[Exercise aim]: Images aside, the whole listing should be written out word for word.

[Provided data]:

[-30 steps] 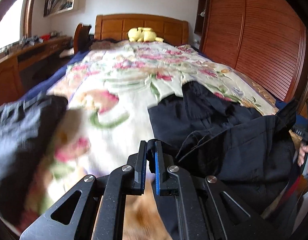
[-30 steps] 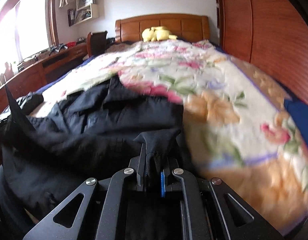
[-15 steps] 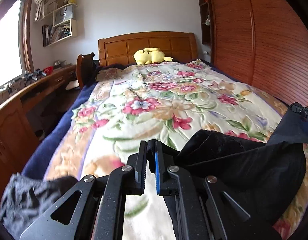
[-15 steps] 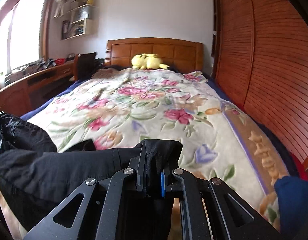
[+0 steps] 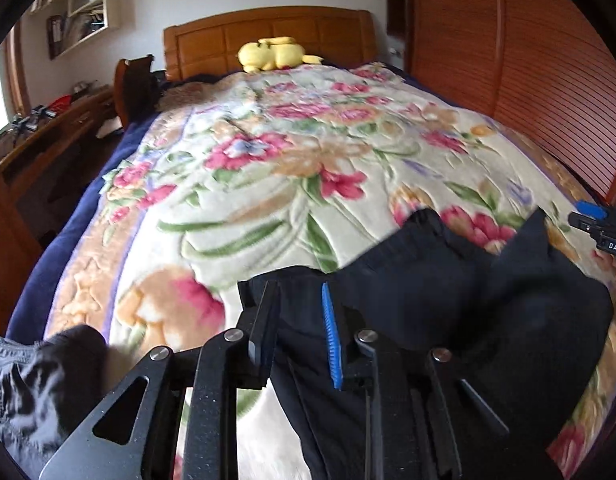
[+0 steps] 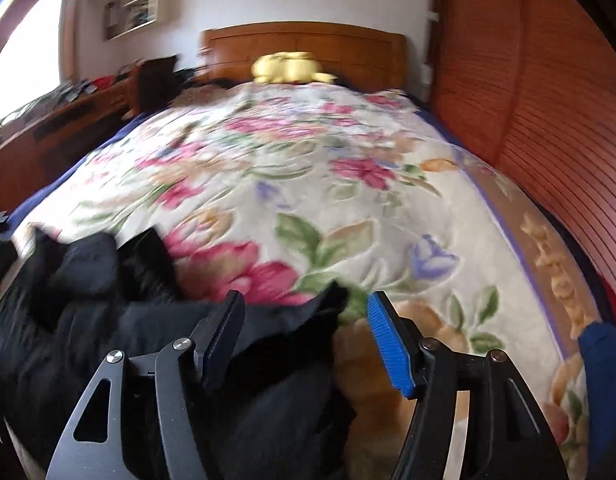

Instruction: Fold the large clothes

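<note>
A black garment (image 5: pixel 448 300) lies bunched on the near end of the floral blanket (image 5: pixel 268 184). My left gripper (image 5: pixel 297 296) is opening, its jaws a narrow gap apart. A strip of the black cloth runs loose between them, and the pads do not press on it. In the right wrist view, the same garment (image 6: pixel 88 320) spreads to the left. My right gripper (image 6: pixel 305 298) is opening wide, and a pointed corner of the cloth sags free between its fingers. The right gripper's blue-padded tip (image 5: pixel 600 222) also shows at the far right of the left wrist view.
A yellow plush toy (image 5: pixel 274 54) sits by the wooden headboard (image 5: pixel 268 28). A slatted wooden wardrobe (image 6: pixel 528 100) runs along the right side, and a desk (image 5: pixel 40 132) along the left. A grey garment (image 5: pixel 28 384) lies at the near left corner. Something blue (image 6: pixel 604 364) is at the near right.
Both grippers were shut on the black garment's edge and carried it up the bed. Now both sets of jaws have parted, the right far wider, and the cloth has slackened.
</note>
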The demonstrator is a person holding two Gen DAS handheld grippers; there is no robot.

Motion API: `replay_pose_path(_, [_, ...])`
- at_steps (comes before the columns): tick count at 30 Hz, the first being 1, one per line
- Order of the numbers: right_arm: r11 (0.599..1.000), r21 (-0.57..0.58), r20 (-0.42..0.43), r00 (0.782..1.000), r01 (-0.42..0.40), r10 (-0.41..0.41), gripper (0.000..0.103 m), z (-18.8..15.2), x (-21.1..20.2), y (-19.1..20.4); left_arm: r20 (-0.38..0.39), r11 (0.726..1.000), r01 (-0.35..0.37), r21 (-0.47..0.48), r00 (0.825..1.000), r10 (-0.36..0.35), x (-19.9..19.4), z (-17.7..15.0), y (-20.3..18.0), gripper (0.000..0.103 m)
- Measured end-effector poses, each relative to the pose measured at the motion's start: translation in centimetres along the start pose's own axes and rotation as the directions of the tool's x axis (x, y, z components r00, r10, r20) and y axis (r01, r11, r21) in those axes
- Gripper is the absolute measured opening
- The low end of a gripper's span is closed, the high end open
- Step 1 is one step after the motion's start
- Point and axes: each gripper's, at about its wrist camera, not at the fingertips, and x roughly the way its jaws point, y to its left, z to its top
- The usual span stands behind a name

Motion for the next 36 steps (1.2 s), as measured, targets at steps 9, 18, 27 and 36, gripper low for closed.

[Response for this exercise]:
[-30 steps] 
[-30 steps] 
[-15 steps] 
[-15 steps] 
[+0 steps] 
[+0 steps] 

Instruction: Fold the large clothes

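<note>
A black garment (image 5: pixel 448 300) lies bunched on the near end of the floral blanket (image 5: pixel 268 184). My left gripper (image 5: pixel 297 296) is opening, its jaws a narrow gap apart. A strip of the black cloth runs loose between them, and the pads do not press on it. In the right wrist view, the same garment (image 6: pixel 88 320) spreads to the left. My right gripper (image 6: pixel 305 298) is opening wide, and a pointed corner of the cloth sags free between its fingers. The right gripper's blue-padded tip (image 5: pixel 600 222) also shows at the far right of the left wrist view.
A yellow plush toy (image 5: pixel 274 54) sits by the wooden headboard (image 5: pixel 268 28). A slatted wooden wardrobe (image 6: pixel 528 100) runs along the right side, and a desk (image 5: pixel 40 132) along the left. A grey garment (image 5: pixel 28 384) lies at the near left corner. Something blue (image 6: pixel 604 364) is at the near right.
Both grippers were shut on the black garment's edge and carried it up the bed. Now both sets of jaws have parted, the right far wider, and the cloth has slackened.
</note>
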The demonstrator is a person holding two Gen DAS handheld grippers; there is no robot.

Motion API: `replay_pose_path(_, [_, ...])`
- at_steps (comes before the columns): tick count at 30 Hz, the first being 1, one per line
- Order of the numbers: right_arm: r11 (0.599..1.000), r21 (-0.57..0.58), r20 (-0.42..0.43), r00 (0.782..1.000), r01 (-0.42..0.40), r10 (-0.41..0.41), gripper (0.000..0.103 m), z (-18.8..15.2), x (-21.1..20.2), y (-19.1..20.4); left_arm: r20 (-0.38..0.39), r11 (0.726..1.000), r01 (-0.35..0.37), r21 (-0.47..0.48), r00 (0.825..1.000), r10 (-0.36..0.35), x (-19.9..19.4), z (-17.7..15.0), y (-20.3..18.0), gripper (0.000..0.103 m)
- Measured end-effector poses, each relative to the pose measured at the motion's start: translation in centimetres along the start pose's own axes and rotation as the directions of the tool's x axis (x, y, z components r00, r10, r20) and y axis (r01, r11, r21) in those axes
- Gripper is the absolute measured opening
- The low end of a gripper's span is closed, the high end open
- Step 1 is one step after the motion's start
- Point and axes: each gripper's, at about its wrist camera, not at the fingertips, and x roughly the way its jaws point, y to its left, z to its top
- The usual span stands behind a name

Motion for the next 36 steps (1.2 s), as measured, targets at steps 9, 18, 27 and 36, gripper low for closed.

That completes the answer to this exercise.